Exercise requirements =>
Write back each entry precisely as it is given.

START Records for the exercise

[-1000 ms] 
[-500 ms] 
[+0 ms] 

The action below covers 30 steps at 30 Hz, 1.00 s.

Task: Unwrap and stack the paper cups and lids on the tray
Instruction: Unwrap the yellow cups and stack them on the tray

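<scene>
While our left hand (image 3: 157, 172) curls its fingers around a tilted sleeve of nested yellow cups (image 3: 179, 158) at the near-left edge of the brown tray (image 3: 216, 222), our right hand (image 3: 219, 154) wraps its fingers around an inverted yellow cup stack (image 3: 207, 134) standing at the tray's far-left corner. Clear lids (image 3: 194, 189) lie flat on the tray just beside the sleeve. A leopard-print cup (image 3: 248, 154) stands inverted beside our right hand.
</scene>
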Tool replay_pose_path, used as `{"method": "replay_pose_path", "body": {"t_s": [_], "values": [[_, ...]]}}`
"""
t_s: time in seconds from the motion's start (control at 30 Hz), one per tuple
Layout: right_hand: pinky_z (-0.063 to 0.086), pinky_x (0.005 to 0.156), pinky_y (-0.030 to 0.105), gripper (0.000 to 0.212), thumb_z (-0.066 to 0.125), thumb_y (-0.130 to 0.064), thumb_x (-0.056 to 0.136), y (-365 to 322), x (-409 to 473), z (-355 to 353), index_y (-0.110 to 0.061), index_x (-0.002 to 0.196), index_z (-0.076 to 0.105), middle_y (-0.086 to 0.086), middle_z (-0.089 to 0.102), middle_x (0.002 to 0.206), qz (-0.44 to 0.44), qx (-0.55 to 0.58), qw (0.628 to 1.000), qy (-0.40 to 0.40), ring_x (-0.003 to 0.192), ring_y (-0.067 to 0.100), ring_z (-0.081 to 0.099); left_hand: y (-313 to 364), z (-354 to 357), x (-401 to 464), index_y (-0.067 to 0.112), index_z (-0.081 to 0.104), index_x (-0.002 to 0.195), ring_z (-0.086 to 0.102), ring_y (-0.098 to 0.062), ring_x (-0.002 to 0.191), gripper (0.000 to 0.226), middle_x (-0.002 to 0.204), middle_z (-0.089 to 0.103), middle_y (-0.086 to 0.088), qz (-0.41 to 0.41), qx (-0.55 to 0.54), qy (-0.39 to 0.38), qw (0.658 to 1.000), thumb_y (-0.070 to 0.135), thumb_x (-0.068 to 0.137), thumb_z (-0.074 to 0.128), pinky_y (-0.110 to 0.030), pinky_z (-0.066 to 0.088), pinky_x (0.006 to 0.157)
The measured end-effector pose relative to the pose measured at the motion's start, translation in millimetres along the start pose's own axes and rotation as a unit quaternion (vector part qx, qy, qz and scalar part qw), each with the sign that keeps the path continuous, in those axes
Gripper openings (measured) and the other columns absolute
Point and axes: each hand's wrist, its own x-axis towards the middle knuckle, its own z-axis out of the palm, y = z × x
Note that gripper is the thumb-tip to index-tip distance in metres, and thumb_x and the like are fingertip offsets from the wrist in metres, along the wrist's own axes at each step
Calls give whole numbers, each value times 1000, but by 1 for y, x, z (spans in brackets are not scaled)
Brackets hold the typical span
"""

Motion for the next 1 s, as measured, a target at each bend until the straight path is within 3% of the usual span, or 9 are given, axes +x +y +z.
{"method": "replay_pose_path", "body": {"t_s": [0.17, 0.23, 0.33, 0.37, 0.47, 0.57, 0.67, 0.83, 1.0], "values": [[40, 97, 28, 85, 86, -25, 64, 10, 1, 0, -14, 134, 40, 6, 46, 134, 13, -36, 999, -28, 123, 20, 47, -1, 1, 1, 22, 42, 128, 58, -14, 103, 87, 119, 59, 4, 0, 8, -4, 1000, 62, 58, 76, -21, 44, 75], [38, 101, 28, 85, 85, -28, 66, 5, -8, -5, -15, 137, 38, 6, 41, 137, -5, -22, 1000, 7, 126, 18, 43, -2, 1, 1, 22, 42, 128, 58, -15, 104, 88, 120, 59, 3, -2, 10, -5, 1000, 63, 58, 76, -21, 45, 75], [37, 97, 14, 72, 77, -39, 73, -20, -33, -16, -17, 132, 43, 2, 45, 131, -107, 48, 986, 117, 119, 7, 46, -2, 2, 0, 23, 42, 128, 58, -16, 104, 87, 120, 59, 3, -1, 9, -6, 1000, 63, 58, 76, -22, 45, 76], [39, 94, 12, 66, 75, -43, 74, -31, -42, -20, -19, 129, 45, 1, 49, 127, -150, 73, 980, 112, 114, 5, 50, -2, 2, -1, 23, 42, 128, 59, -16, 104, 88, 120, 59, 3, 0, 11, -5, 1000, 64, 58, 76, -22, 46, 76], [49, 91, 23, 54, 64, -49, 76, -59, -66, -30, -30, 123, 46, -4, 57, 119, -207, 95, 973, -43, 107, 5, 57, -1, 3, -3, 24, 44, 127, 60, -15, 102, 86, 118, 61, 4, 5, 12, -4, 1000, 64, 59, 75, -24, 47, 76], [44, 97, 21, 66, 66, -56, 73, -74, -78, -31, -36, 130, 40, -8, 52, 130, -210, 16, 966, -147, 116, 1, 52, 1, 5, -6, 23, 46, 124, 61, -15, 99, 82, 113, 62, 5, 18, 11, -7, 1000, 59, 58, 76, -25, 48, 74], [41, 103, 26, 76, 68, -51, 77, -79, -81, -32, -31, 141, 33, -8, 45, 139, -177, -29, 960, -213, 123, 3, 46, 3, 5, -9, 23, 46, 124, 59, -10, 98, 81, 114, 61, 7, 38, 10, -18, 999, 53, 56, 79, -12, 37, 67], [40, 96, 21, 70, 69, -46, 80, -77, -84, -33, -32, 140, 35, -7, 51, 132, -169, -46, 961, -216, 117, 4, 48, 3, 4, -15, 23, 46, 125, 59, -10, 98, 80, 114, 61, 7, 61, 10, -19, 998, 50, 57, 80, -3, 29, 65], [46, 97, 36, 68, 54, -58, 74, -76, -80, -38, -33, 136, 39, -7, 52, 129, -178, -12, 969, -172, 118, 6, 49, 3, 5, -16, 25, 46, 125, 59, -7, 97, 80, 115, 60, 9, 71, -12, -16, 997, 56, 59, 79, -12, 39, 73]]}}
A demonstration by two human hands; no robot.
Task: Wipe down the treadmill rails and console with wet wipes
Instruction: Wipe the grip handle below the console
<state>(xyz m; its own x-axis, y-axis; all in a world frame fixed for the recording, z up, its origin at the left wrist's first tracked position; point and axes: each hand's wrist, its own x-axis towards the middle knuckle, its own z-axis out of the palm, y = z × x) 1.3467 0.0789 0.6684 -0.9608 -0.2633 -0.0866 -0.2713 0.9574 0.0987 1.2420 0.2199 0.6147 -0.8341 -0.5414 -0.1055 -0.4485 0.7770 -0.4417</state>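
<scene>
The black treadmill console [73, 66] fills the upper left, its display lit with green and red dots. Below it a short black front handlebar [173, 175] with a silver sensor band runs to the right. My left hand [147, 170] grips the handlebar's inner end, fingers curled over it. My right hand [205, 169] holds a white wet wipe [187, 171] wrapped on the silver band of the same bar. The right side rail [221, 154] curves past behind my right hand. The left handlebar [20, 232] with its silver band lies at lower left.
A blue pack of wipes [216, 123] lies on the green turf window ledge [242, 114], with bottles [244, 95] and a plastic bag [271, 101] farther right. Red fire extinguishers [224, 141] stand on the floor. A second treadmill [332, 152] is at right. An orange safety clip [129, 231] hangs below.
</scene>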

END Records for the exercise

Expected answer =>
[-1000 ms] 
[-500 ms] 
[+0 ms] 

The action below covers 30 steps at 30 Hz, 1.00 s.

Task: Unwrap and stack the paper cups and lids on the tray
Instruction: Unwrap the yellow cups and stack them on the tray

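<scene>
While our left hand (image 3: 157, 172) curls its fingers around a tilted sleeve of nested yellow cups (image 3: 179, 158) at the near-left edge of the brown tray (image 3: 216, 222), our right hand (image 3: 219, 154) wraps its fingers around an inverted yellow cup stack (image 3: 207, 134) standing at the tray's far-left corner. Clear lids (image 3: 194, 189) lie flat on the tray just beside the sleeve. A leopard-print cup (image 3: 248, 154) stands inverted beside our right hand.
</scene>
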Tool replay_pose_path, used as `{"method": "replay_pose_path", "body": {"t_s": [_], "values": [[_, ...]]}}`
"""
t_s: time in seconds from the motion's start (control at 30 Hz), one per tuple
Layout: right_hand: pinky_z (-0.063 to 0.086), pinky_x (0.005 to 0.156), pinky_y (-0.030 to 0.105), gripper (0.000 to 0.212), thumb_z (-0.066 to 0.125), thumb_y (-0.130 to 0.064), thumb_x (-0.056 to 0.136), y (-365 to 322), x (-409 to 473), z (-355 to 353), index_y (-0.110 to 0.061), index_x (-0.002 to 0.196), index_z (-0.076 to 0.105), middle_y (-0.086 to 0.086), middle_z (-0.089 to 0.102), middle_x (0.002 to 0.206), qz (-0.44 to 0.44), qx (-0.55 to 0.58), qw (0.628 to 1.000), qy (-0.40 to 0.40), ring_x (-0.003 to 0.192), ring_y (-0.067 to 0.100), ring_z (-0.081 to 0.099); left_hand: y (-313 to 364), z (-354 to 357), x (-401 to 464), index_y (-0.067 to 0.112), index_z (-0.081 to 0.104), index_x (-0.002 to 0.195), ring_z (-0.086 to 0.102), ring_y (-0.098 to 0.062), ring_x (-0.002 to 0.191), gripper (0.000 to 0.226), middle_x (-0.002 to 0.204), middle_z (-0.089 to 0.103), middle_y (-0.086 to 0.088), qz (-0.41 to 0.41), qx (-0.55 to 0.54), qy (-0.39 to 0.38), qw (0.658 to 1.000), thumb_y (-0.070 to 0.135), thumb_x (-0.068 to 0.137), thumb_z (-0.074 to 0.128), pinky_y (-0.110 to 0.030), pinky_z (-0.066 to 0.088), pinky_x (0.006 to 0.157)
The measured end-effector pose relative to the pose measured at the motion's start, translation in millimetres along the start pose's own axes and rotation as a unit quaternion (vector part qx, qy, qz and scalar part qw), each with the sign that keeps the path continuous, in those axes
Gripper openings (measured) and the other columns absolute
Point and axes: each hand's wrist, its own x-axis towards the middle knuckle, its own z-axis out of the palm, y = z × x
Note that gripper is the thumb-tip to index-tip distance in metres, and thumb_x and the like are fingertip offsets from the wrist in metres, along the wrist's own axes at each step
Calls give whole numbers, each value times 1000, but by 1 for y, x, z (spans in brackets are not scaled)
Brackets hold the typical span
"""

Motion for the next 1 s, as measured, a target at each bend until the straight path is within 3% of the usual span, or 9 are given, axes +x +y +z.
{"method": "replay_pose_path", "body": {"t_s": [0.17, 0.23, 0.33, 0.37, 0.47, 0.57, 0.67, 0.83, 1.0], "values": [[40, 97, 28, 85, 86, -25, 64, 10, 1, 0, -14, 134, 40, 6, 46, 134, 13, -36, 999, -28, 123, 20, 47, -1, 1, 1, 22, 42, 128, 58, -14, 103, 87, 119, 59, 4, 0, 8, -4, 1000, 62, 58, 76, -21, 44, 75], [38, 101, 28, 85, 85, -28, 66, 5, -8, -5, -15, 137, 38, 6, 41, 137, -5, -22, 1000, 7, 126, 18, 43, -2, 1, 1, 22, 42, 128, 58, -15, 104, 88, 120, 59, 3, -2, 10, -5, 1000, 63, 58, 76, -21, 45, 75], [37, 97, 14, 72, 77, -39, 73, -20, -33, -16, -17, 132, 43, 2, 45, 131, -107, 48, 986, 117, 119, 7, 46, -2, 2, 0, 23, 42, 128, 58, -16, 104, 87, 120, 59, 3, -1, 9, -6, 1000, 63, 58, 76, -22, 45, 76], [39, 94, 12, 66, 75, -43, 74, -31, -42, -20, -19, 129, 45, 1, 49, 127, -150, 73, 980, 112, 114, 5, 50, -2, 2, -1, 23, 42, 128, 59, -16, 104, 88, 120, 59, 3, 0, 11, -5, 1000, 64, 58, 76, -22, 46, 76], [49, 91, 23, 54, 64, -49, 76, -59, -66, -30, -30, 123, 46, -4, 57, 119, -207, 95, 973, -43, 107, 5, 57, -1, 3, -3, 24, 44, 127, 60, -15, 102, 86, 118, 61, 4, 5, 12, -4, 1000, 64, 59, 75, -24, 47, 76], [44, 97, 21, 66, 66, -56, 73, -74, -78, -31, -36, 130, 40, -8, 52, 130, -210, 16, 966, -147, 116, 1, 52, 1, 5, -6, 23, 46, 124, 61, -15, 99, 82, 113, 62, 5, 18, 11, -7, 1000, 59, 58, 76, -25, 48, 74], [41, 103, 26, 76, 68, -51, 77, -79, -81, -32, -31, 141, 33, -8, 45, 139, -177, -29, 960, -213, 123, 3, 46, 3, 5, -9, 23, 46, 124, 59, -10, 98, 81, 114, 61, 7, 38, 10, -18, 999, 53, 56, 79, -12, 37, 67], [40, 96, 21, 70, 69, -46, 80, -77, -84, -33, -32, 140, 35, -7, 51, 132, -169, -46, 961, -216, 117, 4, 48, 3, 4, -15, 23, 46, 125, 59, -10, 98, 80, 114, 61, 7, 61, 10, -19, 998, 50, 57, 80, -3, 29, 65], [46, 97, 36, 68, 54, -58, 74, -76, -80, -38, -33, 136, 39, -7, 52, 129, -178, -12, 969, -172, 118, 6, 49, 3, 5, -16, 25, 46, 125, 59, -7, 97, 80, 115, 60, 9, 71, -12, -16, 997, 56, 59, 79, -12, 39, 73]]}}
A demonstration by two human hands; no robot.
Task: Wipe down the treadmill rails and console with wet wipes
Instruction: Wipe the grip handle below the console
<state>(xyz m; its own x-axis, y-axis; all in a world frame fixed for the recording, z up, its origin at the left wrist's first tracked position; point and axes: each hand's wrist, its own x-axis towards the middle knuckle, its own z-axis out of the palm, y = z × x) 1.3467 0.0789 0.6684 -0.9608 -0.2633 -0.0866 -0.2713 0.9574 0.0987 1.2420 0.2199 0.6147 -0.8341 -0.5414 -0.1055 -0.4485 0.7770 -0.4417</state>
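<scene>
The black treadmill console [73, 66] fills the upper left, its display lit with green and red dots. Below it a short black front handlebar [173, 175] with a silver sensor band runs to the right. My left hand [147, 170] grips the handlebar's inner end, fingers curled over it. My right hand [205, 169] holds a white wet wipe [187, 171] wrapped on the silver band of the same bar. The right side rail [221, 154] curves past behind my right hand. The left handlebar [20, 232] with its silver band lies at lower left.
A blue pack of wipes [216, 123] lies on the green turf window ledge [242, 114], with bottles [244, 95] and a plastic bag [271, 101] farther right. Red fire extinguishers [224, 141] stand on the floor. A second treadmill [332, 152] is at right. An orange safety clip [129, 231] hangs below.
</scene>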

Nothing more remains to be done for this exercise.